* **What the exercise asks**
Each line of the listing where "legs" appears should be reported.

* **Supplied information**
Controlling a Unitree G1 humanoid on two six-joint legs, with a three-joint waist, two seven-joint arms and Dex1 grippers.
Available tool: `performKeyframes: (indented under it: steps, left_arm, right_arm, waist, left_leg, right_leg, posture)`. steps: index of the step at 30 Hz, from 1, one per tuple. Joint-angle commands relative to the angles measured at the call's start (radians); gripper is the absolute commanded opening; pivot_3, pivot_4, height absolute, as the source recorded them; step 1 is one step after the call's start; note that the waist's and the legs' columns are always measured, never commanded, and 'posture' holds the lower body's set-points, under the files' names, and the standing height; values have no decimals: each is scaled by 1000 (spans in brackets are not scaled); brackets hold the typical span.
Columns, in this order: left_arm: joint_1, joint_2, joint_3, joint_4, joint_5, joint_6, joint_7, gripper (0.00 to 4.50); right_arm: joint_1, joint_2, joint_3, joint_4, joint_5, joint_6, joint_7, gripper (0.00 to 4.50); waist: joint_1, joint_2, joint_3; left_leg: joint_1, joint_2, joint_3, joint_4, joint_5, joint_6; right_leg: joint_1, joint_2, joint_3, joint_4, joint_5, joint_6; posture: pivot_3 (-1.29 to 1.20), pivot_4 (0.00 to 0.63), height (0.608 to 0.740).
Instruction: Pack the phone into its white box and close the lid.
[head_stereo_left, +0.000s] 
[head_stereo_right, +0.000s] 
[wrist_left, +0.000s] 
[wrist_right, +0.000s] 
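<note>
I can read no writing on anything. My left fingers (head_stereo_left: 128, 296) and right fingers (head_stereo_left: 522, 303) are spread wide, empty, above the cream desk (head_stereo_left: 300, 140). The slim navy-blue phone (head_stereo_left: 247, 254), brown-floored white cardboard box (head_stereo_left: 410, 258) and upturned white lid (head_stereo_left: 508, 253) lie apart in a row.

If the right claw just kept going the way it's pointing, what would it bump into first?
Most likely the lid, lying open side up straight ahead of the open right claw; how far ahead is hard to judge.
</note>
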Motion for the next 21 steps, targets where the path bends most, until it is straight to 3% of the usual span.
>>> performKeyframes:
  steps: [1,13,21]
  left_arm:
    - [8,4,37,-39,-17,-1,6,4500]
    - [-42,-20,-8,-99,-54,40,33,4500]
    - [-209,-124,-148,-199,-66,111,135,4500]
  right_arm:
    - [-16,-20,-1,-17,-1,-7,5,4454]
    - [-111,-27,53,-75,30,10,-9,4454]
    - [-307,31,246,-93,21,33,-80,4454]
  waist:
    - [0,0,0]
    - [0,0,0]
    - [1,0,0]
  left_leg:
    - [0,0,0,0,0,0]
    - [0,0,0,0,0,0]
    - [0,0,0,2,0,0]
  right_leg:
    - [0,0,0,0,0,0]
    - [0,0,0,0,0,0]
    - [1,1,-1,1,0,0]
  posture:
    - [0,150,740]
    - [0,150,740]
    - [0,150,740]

* **Result**
Controlling a Unitree G1 humanoid on two six-joint legs, with a three-joint waist, two seven-joint arms and Dex1 grippers.
Available tool: `performKeyframes: (indented under it: steps, left_arm, right_arm, waist, left_leg, right_leg, posture)`. steps: index of the step at 30 Hz, from 1, one per tuple. Joint-angle commands relative to the angles measured at the call's start (radians); gripper is the absolute commanded opening; pivot_3, pivot_4, height absolute, as the source recorded them; step 1 is one step after the call's start; note that the waist's and the legs' columns are always measured, never commanded, and 'posture' holds the lower body's set-points, under the files' names, and the standing height; values have no decimals: each is scaled by 1000 (spans in brackets are not scaled); brackets hold the typical span.

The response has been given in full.